Please check every line of the listing for "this" and copy each line where it is found.

++++++++

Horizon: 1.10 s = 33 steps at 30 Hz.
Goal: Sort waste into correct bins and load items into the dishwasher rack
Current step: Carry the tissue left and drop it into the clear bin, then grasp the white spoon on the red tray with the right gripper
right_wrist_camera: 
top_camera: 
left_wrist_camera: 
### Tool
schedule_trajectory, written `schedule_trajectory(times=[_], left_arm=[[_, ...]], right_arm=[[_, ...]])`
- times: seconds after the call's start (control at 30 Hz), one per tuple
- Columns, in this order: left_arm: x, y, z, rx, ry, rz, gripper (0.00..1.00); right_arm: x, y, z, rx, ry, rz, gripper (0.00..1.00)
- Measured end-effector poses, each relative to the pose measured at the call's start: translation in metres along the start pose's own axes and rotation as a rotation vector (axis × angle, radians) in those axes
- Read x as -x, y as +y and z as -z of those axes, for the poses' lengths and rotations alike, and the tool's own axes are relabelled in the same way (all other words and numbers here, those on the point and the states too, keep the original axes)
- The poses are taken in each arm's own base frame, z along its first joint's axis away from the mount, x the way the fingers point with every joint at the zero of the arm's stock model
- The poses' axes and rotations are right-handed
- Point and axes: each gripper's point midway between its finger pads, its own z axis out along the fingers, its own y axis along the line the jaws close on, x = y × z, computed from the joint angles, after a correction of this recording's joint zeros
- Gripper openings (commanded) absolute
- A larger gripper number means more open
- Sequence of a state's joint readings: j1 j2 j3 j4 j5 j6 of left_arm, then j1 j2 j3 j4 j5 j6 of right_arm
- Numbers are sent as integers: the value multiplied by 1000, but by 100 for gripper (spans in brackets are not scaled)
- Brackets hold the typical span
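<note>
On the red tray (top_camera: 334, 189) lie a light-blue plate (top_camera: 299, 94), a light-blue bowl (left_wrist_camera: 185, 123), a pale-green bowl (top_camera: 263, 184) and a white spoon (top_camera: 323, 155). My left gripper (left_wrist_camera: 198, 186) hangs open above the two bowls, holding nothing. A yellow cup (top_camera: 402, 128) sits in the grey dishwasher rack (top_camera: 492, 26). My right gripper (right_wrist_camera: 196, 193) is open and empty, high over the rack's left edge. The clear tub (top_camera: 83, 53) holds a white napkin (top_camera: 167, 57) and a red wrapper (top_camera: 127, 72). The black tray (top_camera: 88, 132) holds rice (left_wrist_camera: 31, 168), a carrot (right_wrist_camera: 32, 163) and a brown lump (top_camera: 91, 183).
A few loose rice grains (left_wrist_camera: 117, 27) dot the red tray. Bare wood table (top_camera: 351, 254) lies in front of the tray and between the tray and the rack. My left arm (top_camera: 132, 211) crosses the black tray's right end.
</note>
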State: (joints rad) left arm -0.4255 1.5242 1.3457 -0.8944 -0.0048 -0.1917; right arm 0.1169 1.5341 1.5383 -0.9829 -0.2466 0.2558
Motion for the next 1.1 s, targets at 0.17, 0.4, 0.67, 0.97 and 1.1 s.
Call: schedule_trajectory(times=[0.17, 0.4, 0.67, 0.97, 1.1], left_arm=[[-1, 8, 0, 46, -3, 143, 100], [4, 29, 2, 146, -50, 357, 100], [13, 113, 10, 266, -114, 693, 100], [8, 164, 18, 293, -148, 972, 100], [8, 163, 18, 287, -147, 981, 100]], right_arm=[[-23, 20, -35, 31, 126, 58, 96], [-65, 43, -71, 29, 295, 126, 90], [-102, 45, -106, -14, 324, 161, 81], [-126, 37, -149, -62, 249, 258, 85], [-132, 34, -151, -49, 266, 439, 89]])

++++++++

* **TASK OUTPUT**:
- Columns, in this order: left_arm: x, y, z, rx, ry, rz, gripper (0.00..1.00); right_arm: x, y, z, rx, ry, rz, gripper (0.00..1.00)
- Point and axes: each gripper's point midway between its finger pads, its own z axis out along the fingers, its own y axis along the line the jaws close on, x = y × z, computed from the joint angles, after a correction of this recording's joint zeros

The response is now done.